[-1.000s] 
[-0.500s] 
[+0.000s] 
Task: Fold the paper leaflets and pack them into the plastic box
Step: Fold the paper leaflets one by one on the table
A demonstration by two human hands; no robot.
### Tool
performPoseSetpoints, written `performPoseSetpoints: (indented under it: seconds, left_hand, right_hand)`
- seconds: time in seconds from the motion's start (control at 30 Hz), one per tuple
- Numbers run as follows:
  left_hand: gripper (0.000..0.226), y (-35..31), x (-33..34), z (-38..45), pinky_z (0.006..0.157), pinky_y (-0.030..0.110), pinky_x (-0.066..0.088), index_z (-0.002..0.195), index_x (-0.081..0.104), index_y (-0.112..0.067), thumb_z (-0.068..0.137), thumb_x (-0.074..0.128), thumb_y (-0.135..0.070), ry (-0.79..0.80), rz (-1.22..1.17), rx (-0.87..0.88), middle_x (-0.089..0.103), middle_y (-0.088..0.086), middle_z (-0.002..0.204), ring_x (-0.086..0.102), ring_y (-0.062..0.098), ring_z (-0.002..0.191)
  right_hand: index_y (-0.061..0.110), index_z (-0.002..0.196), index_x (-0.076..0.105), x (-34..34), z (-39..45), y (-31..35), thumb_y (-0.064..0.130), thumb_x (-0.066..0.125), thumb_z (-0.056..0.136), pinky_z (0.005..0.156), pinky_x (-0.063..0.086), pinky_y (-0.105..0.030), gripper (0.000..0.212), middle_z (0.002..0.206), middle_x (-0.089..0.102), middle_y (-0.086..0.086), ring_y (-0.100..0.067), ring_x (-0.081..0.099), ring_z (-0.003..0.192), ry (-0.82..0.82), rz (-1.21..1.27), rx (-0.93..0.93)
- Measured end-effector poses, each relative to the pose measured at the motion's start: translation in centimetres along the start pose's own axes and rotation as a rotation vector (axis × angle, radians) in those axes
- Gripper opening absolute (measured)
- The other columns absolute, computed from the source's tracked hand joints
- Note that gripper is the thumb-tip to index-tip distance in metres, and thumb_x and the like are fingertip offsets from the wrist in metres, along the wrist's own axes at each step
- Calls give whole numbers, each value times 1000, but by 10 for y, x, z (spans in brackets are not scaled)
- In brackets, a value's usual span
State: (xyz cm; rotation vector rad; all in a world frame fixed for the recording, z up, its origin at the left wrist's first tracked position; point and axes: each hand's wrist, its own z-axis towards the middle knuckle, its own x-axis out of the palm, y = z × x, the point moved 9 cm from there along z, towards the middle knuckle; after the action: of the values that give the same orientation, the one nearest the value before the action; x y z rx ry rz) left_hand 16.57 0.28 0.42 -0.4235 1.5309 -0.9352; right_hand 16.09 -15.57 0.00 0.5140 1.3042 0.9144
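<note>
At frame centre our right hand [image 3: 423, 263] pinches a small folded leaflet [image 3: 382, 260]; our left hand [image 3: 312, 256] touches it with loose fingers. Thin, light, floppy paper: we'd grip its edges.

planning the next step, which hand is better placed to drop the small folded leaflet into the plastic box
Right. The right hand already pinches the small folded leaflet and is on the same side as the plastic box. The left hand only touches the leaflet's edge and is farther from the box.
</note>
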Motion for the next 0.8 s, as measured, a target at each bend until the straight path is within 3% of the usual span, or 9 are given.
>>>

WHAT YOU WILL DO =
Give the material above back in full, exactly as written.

OUTPUT =
[-1.000s] 
[-0.500s] 
[+0.000s] 
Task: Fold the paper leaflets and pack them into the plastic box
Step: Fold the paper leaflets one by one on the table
A demonstration by two human hands; no robot.
### Tool
performPoseSetpoints, written `performPoseSetpoints: (indented under it: seconds, left_hand, right_hand)`
- seconds: time in seconds from the motion's start (control at 30 Hz), one per tuple
- Numbers run as follows:
  left_hand: gripper (0.000..0.226), y (-35..31), x (-33..34), z (-38..45), pinky_z (0.006..0.157), pinky_y (-0.030..0.110), pinky_x (-0.066..0.088), index_z (-0.002..0.195), index_x (-0.081..0.104), index_y (-0.112..0.067), thumb_z (-0.068..0.137), thumb_x (-0.074..0.128), thumb_y (-0.135..0.070), ry (-0.79..0.80), rz (-1.22..1.17), rx (-0.87..0.88), middle_x (-0.089..0.103), middle_y (-0.088..0.086), middle_z (-0.002..0.204), ring_x (-0.086..0.102), ring_y (-0.062..0.098), ring_z (-0.002..0.191)
  right_hand: index_y (-0.061..0.110), index_z (-0.002..0.196), index_x (-0.076..0.105), x (-34..34), z (-39..45), y (-31..35), thumb_y (-0.064..0.130), thumb_x (-0.066..0.125), thumb_z (-0.056..0.136), pinky_z (0.005..0.156), pinky_x (-0.063..0.086), pinky_y (-0.105..0.030), gripper (0.000..0.212), middle_z (0.002..0.206), middle_x (-0.089..0.102), middle_y (-0.086..0.086), ring_y (-0.100..0.067), ring_x (-0.081..0.099), ring_z (-0.003..0.192), ry (-0.82..0.82), rz (-1.21..1.27), rx (-0.93..0.93)
- Measured end-effector poses, each relative to the pose measured at the motion's start: translation in centimetres along the start pose's own axes and rotation as a rotation vector (axis × angle, radians) in those axes
- Gripper opening absolute (measured)
- The other columns absolute, computed from the source's tracked hand joints
- Note that gripper is the thumb-tip to index-tip distance in metres, and thumb_x and the like are fingertip offsets from the wrist in metres, along the wrist's own axes at each step
- Calls give whole numbers, each value times 1000, but by 10 for y, x, z (spans in brackets are not scaled)
- In brackets, a value's usual span
State: (xyz cm; rotation vector rad; all in a world frame fixed for the recording, z up, its origin at the left wrist's first tracked position; point and axes: each hand's wrist, its own z-axis towards the middle knuckle, its own x-axis out of the palm, y = z × x, the point moved 9 cm from there along z, towards the middle knuckle; after the action: of the values that give the same orientation, the one nearest the value before the action; x y z rx ry rz) left_hand 16.57 0.28 0.42 -0.4235 1.5309 -0.9352; right_hand 16.09 -15.57 0.00 0.5140 1.3042 0.9144
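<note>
At frame centre our right hand [image 3: 423, 263] pinches a small folded leaflet [image 3: 382, 260]; our left hand [image 3: 312, 256] touches it with loose fingers. Thin, light, floppy paper: we'd grip its edges.

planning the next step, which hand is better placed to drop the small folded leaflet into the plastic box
Right. The right hand already pinches the small folded leaflet and is on the same side as the plastic box. The left hand only touches the leaflet's edge and is farther from the box.
</note>
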Motion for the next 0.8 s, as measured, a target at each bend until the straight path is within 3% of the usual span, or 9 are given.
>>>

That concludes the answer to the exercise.